From: Matt Bentley <mattreecebentley_at_[hidden]>
Date: Thu, 4 Mar 2021 12:59:33 +1300
There's been a question come up in LEWG surrounding whether, like
std::vector, colony should be made constexpr ie. all it's
member/non-member functions should be constexpr.

The problem is there hasn't been a lot of thought put into the
side-effects of constexpr function calling, and the field is still
pretty new - only GCC & clang >= v10 support it so far, and GCC10
doesn't appear to fully support constexpr vector as yet - at least in
the version I'm using - so there isn't any real field experience as to
how this affects things in the real world.
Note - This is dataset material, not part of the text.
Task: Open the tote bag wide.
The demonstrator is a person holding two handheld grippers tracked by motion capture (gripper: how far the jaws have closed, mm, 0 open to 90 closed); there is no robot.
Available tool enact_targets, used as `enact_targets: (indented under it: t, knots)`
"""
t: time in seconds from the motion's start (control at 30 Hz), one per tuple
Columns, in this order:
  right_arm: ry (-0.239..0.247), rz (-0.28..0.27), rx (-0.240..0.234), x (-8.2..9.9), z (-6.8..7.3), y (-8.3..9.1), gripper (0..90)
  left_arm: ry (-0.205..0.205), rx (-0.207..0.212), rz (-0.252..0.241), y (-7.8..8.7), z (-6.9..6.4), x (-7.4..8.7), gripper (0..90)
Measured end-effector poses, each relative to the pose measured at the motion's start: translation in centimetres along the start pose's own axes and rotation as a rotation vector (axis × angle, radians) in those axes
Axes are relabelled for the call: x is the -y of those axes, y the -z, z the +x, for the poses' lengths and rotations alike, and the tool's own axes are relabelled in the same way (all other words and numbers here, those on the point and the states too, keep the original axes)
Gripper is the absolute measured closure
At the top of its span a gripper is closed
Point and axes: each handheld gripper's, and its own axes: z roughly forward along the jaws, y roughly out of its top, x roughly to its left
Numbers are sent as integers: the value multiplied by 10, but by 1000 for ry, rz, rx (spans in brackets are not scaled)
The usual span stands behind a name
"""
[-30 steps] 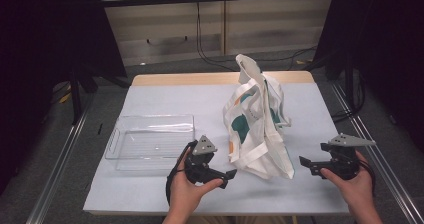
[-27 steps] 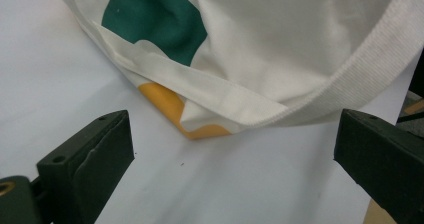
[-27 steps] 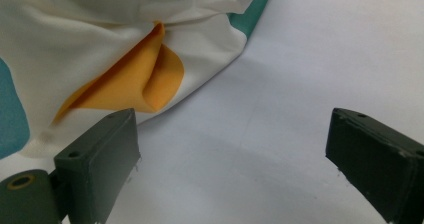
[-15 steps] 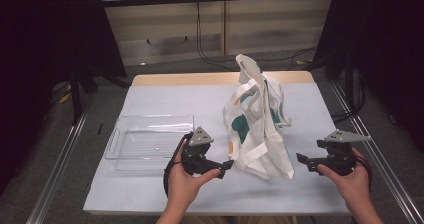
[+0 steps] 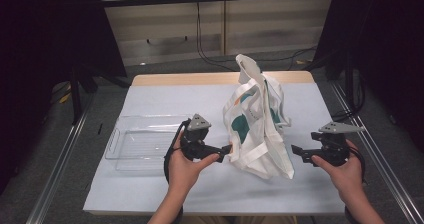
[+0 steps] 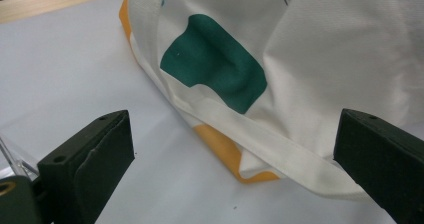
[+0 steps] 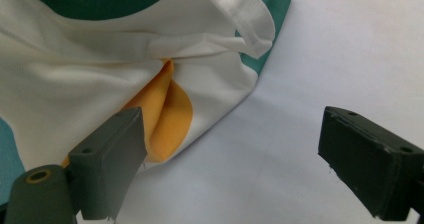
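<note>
Left gripper (image 5: pixel 231 149) has closed in on my tote bag (image 5: pixel 257 129), jaws spread; right gripper (image 5: pixel 296 151), narrowing slightly, probably grips nothing yet.

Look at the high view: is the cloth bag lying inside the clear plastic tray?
No. The cloth bag stands on the table's white cover, to the right of the clear plastic tray, which has nothing in it.
</note>
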Motion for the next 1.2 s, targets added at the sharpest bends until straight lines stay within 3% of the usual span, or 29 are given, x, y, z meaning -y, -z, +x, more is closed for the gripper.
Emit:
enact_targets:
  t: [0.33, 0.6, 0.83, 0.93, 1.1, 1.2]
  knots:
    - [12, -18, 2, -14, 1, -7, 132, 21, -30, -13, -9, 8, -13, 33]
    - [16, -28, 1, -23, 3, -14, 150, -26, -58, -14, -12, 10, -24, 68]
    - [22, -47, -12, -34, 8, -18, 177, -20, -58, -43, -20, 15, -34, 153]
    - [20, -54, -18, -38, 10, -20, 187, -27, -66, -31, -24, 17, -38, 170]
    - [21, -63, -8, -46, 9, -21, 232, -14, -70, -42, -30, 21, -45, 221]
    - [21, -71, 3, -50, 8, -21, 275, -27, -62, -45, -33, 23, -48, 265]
Having done some testing myself, running benchmarks on the colony test
suite with a constexpr version of colony vs original under GCC10 with
-O2 -march=native -std=c++20, there is a consistent 2% speed decrease,
and other benchmarks show similar results.
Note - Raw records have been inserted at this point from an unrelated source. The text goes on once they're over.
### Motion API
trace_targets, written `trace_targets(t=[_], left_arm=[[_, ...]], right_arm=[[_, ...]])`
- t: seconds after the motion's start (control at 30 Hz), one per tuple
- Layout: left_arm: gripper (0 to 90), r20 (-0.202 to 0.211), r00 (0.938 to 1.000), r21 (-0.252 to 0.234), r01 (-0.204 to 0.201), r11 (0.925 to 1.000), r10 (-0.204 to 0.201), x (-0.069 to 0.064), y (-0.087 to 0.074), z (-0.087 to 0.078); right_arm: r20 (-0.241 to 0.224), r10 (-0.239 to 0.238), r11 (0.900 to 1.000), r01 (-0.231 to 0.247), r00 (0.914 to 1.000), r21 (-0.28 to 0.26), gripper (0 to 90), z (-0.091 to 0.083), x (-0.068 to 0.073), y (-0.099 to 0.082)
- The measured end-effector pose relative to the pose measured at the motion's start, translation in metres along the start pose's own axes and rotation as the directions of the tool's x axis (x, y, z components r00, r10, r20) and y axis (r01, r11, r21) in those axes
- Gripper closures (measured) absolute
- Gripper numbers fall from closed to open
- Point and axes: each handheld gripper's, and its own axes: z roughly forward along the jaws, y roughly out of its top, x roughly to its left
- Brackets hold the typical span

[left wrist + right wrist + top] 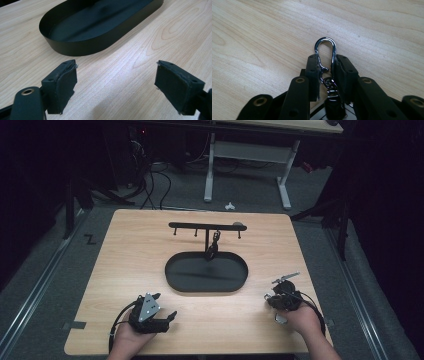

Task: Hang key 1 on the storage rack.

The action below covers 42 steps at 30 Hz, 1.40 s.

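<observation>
Looking down in high view: black oval tray (175, 272) w/ T-shaped hook stand (207, 227) sits mid-table on pale wood-grain table (125, 245), one dark item already hanging off the bar, so likely the keychain goes there too; left gripper (165, 312) rests near table's front edge, right gripper (276, 292) at front right. Left gripper view: jaws spread wide, nothing between the matte rubbery pads (65, 83), parked short of the tray's thin sheet-metal wall (100, 43). Right gripper view: jaws clenched on a shiny chrome snap-hook clasp (325, 48), pinched by its sides so the curved loop pokes out free for hooking, swivel + dark fob trailing back betw. the jaws, held low over bare table.
</observation>
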Motion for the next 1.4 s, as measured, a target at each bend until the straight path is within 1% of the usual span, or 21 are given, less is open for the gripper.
trace_targets(t=[0.2, 0.23, 0.47, 0.5, 0.53, 0.57, 0.63, 0.73, 0.8, 0.83, 0.87, 1.0, 1.03, 1.07, 1.17, 1.2, 1.23, 1.3, 1.33, 1.37, 1.4], left_arm=[[18.1, -0.001, 1.0, 0.001, 0.001, 1.0, -0.001, 0.0, 0.0, 0.0], [18.1, -0.001, 1.0, 0.0, 0.002, 1.0, -0.002, 0.0, 0.0, 0.0], [18.1, -0.005, 1.0, -0.002, 0.006, 1.0, -0.006, 0.002, -0.001, 0.0], [18.1, -0.006, 1.0, -0.002, 0.006, 1.0, -0.006, 0.002, -0.001, 0.0], [18.1, -0.006, 1.0, -0.002, 0.005, 1.0, -0.005, 0.002, -0.001, -0.001], [18.1, -0.006, 1.0, -0.002, 0.005, 1.0, -0.005, 0.002, -0.001, -0.001], [18.1, -0.006, 1.0, -0.002, 0.006, 1.0, -0.006, 0.002, -0.001, 0.0], [18.1, -0.007, 1.0, -0.002, 0.005, 1.0, -0.006, 0.002, -0.001, -0.001], [18.1, -0.007, 0.9999, -0.002, 0.007, 1.0, -0.008, 0.002, -0.001, 0.0], [18.1, -0.005, 1.0, 0.0, 0.007, 1.0, -0.007, 0.002, -0.001, 0.0], [18.1, -0.005, 1.0, 0.001, 0.007, 1.0, -0.007, 0.002, -0.001, 0.0], [18.2, -0.004, 1.0, 0.002, 0.004, 1.0, -0.004, 0.002, -0.001, 0.0], [18.2, -0.004, 1.0, 0.002, 0.004, 1.0, -0.004, 0.002, -0.001, 0.0], [18.2, -0.005, 1.0, 0.002, 0.004, 1.0, -0.004, 0.002, -0.001, 0.0], [18.2, -0.007, 1.0, 0.0, 0.004, 1.0, -0.004, 0.002, -0.001, 0.0], [18.2, -0.007, 1.0, -0.001, 0.005, 1.0, -0.005, 0.002, -0.001, 0.0], [18.3, -0.007, 1.0, 0.0, 0.005, 1.0, -0.005, 0.002, -0.001, 0.0], [18.3, -0.005, 1.0, 0.002, 0.005, 1.0, -0.005, 0.002, -0.001, 0.0], [18.3, -0.005, 1.0, 0.003, 0.002, 1.0, -0.002, 0.002, -0.001, 0.0], [18.4, -0.005, 1.0, 0.003, 0.001, 1.0, -0.001, 0.002, -0.001, 0.0], [18.4, -0.004, 1.0, 0.004, 0.001, 1.0, -0.001, 0.002, -0.001, 0.0]], right_arm=[[0.045, 0.001, 0.9997, 0.0, 0.999, -0.026, 75.1, 0.003, 0.0, 0.007], [0.067, -0.006, 0.9995, 0.008, 0.9978, -0.03, 75.1, 0.005, 0.001, 0.01], [0.095, -0.02, 0.9991, 0.024, 0.9953, -0.034, 75.9, 0.006, 0.003, 0.016], [0.1, -0.019, 0.9986, 0.023, 0.9948, -0.048, 83.1, 0.006, 0.005, 0.017], [0.1, -0.019, 0.9986, 0.023, 0.9948, -0.048, 83.1, 0.006, 0.005, 0.017], [0.099, -0.013, 0.9974, 0.019, 0.9951, -0.069, 85.7, 0.003, 0.004, 0.017], [0.085, -0.009, 0.9977, 0.015, 0.9963, -0.066, 87.3, 0.002, 0.005, 0.018], [0.078, -0.021, 0.9983, 0.025, 0.9967, -0.052, 87.0, 0.004, 0.007, 0.017], [0.065, -0.013, 0.9984, 0.016, 0.9978, -0.055, 85.7, 0.005, 0.008, 0.017], [0.058, -0.001, 0.998, 0.005, 0.9983, -0.063, 80.0, 0.004, 0.008, 0.017], [0.058, -0.001, 0.998, 0.005, 0.9983, -0.063, 80.0, 0.004, 0.008, 0.017], [0.033, 0.046, 0.9938, -0.042, 0.9984, -0.103, 65.0, 0.002, 0.006, 0.017], [0.028, 0.063, 0.9939, -0.06, 0.9976, -0.092, 60.8, 0.004, 0.006, 0.017], [0.028, 0.063, 0.9939, -0.06, 0.9976, -0.092, 60.8, 0.004, 0.006, 0.017], [0.02, 0.095, 0.9937, -0.093, 0.9953, -0.062, 58.2, 0.01, 0.005, 0.014], [0.024, 0.081, 0.9933, -0.078, 0.9964, -0.085, 58.8, 0.011, 0.006, 0.013], [0.026, 0.073, 0.994, -0.071, 0.997, -0.083, 61.3, 0.011, 0.007, 0.013], [0.016, 0.039, 0.9955, -0.038, 0.9991, -0.087, 73.9, 0.011, 0.01, 0.012], [0.016, 0.039, 0.9955, -0.038, 0.9991, -0.087, 73.9, 0.011, 0.01, 0.012], [0.006, 0.012, 0.9969, -0.011, 0.9999, -0.078, 75.4, 0.01, 0.012, 0.013], [0.006, 0.012, 0.9969, -0.011, 0.9999, -0.078, 75.4, 0.01, 0.012, 0.013]])
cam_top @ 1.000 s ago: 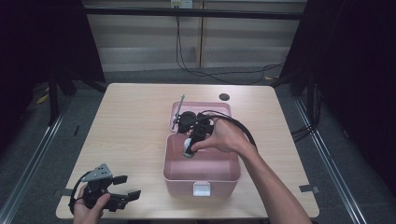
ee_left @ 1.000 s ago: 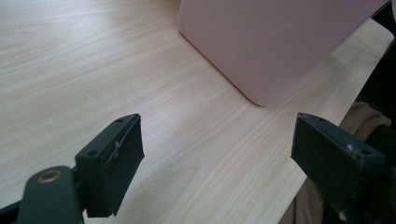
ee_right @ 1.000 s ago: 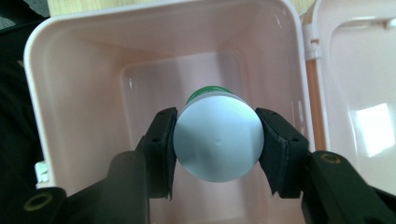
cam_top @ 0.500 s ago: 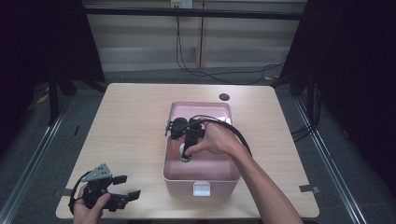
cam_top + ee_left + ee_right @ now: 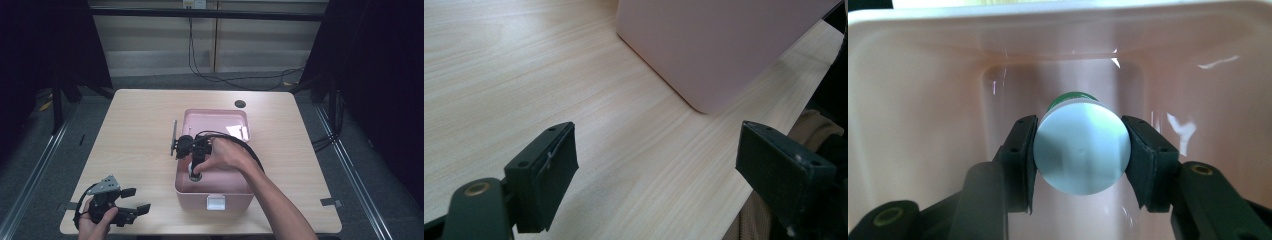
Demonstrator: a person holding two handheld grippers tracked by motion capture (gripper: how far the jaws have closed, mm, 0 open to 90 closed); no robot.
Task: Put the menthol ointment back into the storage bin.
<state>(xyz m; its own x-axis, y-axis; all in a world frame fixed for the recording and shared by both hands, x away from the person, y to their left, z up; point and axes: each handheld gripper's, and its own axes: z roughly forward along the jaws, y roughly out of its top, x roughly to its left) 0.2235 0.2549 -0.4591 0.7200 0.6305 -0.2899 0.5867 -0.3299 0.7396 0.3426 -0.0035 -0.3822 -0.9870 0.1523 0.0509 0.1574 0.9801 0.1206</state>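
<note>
A pink plastic bin (image 5: 235,188) stands on the wooden table near the front middle. My right gripper (image 5: 195,167) reaches down into it, shut on a white bottle with a green part (image 5: 1081,148); the round white end faces the camera and both pads (image 5: 1020,160) press its sides, with the bin's inner wall (image 5: 923,125) around it. In the high view the bottle (image 5: 194,173) shows as a small white spot inside the bin. My left gripper (image 5: 131,206) lies low at the table's front left corner, open and empty; its jaws stand wide apart over bare wood, facing the bin's outer wall (image 5: 724,45).
The bin's lid (image 5: 220,122) lies open behind it. A white latch (image 5: 215,202) sits on the bin's front. A dark round hole (image 5: 240,104) is in the table's far side. The table's front edge (image 5: 744,200) runs close by the left gripper.
The right gripper moved toward the person and lower into the bin with the bottle. The left gripper stayed put.
</note>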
This could be due to a number of things:
1. Storing results of functions in code causes increased cache usage
whereas (at least for some results) simply doing the calculation on the
CPU would be faster than pulling it from memory.
2. Cache effects of storage of function results interfering with
locality of actual code.
3. Early bad optimisation from the compiler.

My concerns are as follows: constexpr functions
(a) shift the responsibility of storage of pre-calculated results from
the programmer to the compiler, and removes the ability for the
programmer to think about the cache locality/optimal storage of
precalculated results
(b) shift the decision of whether or not to evaluate at
runtime/compile-time to the compiler, where in some cases doing it at
compile-time and storing the result may decrease performance (see Doom 3
BFG edition technical notes for their experience with pre-calc'ing
meshes vs calculating them on the fly on modern CPUs:
https://fabiensanglard.net/doom3_documentation/DOOM-3-BFG-Technical-Note.pdf)
(c) may dramatically increase code size/file size in some cases if the
return results of constexpr functions are large
(d) may dramatically increase compile times
(e) do not provide guarantees as to how long the results of functions
are stored in memory, or where they are stored. Are they stored until
use and then popped off the heap? Or are they on the stack and stay
there for the lifetime of the program?

Given this I am reluctant to make colony constexpr at this stage.

It is possible that I simply don't understand enough about the
technology and the compiler design, but I would like SG14 feedback on this.